Sunday, June 24, 2012

Title: Respect, Communication, and Best Practices: Empowered Nurses Making a Difference

Woodrow Wilson (Gaylord National Harbor)
Ardath Youngblood, MN, RNC-OB, IBCLC , Maternity and Newborn Care Center, Hunterdon Medical Center, Flemington, NJ

Discipline: Professional Issues (PI)

Learning Objectives:
  1. List characteristics of highly reliable perinatal organizations
  2. Discuss the use of Root Cause Analysis, near misses, and debriefing in assessing challenges to safe care.
  3. Discuss techniques utilized at Hunterdon to improve care on Maternity & Newborn Care
Submission Description:
Background: 

A convergence of events – published literature on causation of adverse events in maternal newborn care, claims analysis, a Joint Commission Sentinel Event Alert, and a lawsuit – galvanized our resolve at Hunterdon Medical Center to discover and address all issues that compromise the safety of our patients.  A wise person once said: “There is always more to the story.”  We have found that to be the case. 

Framework for the talk: 

The Joint Commission has published Sentinel Event Alerts, for preventing infant harm, and now for preventing maternal harm.  Most of the events that harm our patients are preventable.  Often there is an experienced nurse, who is concerned, but fails to rescue their patient.  We studied the science around perinatal safety, and went to work to put the principles into place on our unit.

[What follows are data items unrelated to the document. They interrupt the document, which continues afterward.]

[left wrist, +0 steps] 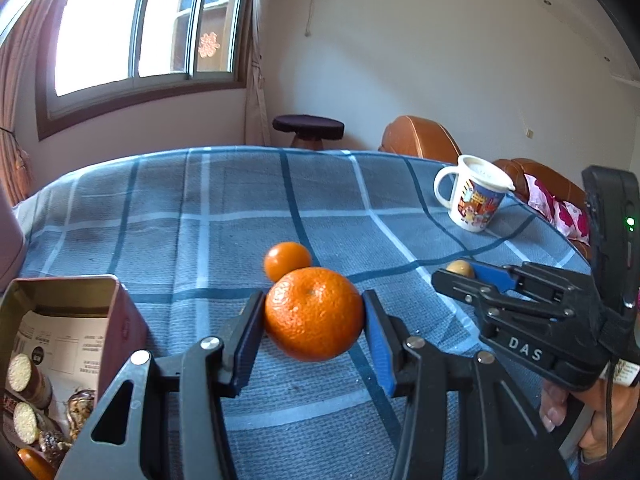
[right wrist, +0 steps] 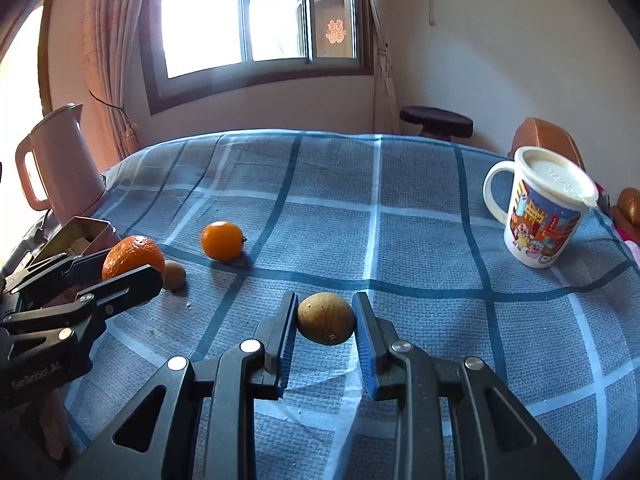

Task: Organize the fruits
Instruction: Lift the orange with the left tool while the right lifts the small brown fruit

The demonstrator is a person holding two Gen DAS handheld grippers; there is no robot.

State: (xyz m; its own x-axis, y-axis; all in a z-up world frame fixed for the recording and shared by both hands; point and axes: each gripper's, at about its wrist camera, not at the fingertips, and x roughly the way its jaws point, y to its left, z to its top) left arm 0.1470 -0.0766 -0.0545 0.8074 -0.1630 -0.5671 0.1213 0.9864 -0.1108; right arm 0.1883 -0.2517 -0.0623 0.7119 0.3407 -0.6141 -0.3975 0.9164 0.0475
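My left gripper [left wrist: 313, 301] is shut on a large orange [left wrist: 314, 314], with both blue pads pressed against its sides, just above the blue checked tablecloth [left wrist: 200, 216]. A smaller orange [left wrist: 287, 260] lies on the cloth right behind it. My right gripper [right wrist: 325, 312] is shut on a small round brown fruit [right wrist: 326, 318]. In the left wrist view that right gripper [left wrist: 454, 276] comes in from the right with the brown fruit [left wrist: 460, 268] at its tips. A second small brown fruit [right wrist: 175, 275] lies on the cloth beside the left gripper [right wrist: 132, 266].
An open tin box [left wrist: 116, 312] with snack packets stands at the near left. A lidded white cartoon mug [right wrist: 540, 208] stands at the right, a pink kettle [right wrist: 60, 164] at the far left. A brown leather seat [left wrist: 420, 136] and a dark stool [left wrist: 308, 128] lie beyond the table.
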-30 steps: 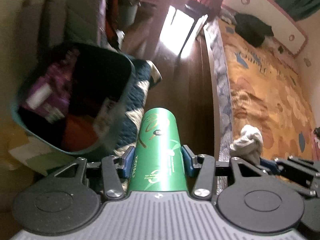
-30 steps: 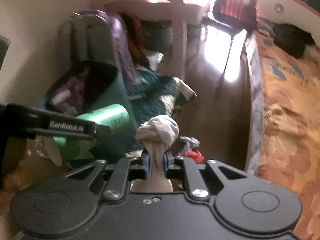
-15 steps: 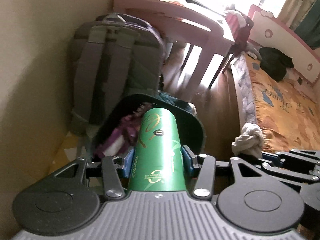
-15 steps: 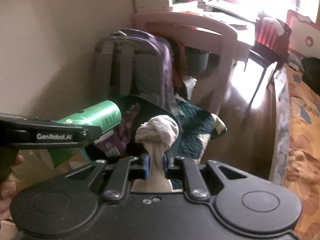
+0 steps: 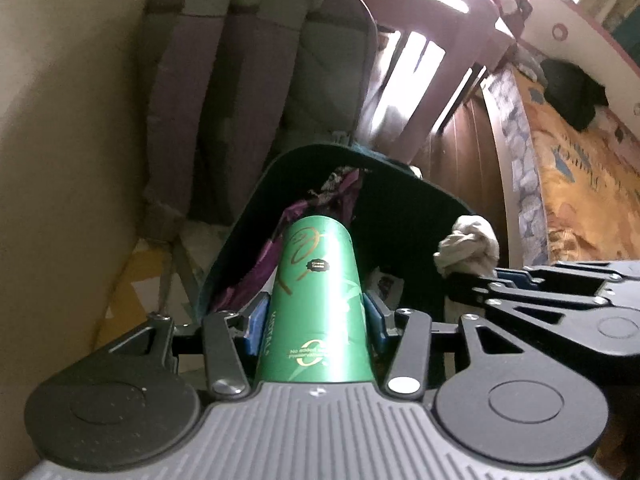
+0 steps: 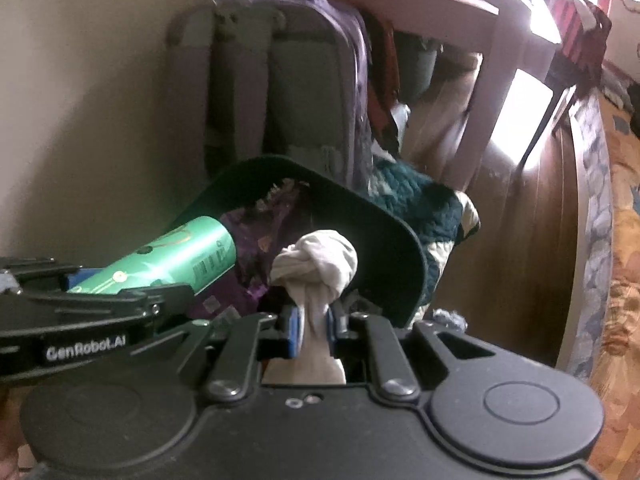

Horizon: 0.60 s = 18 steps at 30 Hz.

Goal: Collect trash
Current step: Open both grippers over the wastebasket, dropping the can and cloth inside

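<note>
My left gripper [image 5: 316,320] is shut on a green cylindrical can [image 5: 316,292], which points into the mouth of a dark green trash bin [image 5: 400,184]. The same green can [image 6: 176,256] shows at the left of the right wrist view, over the bin [image 6: 384,224]. My right gripper [image 6: 314,324] is shut on a knotted whitish rag [image 6: 316,264], held above the bin's opening; that rag [image 5: 468,244] also appears at the right in the left wrist view. Purple wrappers [image 5: 336,184] lie inside the bin.
A grey and purple backpack [image 5: 256,80] leans on the beige wall behind the bin. A dark teal quilted cloth [image 6: 408,200] lies right of the bin. A pink table [image 5: 432,12] stands behind, with a wooden floor and an orange patterned bedspread [image 5: 580,184] at the right.
Both grippers moved toward the bin and wall with their loads. The bin's mouth now sits directly under the can and the rag; the backpack looms larger.
</note>
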Tool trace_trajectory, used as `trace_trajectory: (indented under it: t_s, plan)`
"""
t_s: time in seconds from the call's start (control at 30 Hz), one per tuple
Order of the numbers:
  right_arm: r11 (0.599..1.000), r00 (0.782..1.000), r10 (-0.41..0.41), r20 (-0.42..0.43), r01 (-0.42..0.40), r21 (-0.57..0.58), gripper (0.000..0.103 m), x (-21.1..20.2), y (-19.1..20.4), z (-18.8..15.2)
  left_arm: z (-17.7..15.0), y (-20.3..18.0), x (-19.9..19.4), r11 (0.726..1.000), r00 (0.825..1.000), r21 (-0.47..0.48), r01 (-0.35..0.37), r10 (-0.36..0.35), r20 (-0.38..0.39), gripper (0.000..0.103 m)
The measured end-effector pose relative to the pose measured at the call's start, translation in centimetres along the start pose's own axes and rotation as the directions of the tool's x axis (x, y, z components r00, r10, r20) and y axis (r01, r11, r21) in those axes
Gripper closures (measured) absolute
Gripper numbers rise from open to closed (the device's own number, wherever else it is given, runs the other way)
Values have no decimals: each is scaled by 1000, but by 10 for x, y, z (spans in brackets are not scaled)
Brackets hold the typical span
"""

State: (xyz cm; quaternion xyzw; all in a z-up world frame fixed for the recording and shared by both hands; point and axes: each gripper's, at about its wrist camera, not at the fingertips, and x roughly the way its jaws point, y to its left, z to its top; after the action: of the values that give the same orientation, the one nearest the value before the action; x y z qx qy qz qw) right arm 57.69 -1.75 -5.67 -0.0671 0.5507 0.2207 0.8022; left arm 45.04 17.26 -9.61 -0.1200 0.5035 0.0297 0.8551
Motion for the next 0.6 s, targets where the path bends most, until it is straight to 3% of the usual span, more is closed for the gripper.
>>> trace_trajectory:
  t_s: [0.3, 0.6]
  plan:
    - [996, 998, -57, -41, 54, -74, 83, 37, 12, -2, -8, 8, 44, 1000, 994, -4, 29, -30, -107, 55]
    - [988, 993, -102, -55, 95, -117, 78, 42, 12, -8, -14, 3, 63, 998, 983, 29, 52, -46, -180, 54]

Implications for practice:  

We began to ask what our chief medical officer referred to as the “wicked questions”.  What keeps staff and providers up at night about the way we provide care.  Where are near misses happening?  Do folks feel free to speak up?  Are we getting incident reports?  Do staff advocate when needed & activate an effective ‘Chain of Command’?

We found the answer to these questions, was not always easy to hear.  We hired outside consultants to do team training with all members of our team.

We formed interdisciplinary teams.  The first worked on policies; induction of labor (we put in place the IHI bundles) and pitocin, as well as others.

We had a group for fetal monitoring, who decided to teach a course jointly with the providers and staff utilizing the new NICHD language.

We had a group who worked on Briefings and on Debriefings.  We originally had  resistance on debriefing, but it has ended up being a favorite tool:

n      What could we have done better?

n      Did we have everything we needed?

n      Anything else?

We bring the comments from the debriefings to Perinatal Committee.

We have seen our malpractice suits go from as many as 7 one very bad year, to not one in 5 years.  This year our hospital’s liability premium was cut by over 375,000 dollars.  

Implications for practice:  

We have been able to sustain true process changes.  We have built a team, that is serving our moms and babies well, and feel the pride that comes from a hard won battle that is well worth the cost.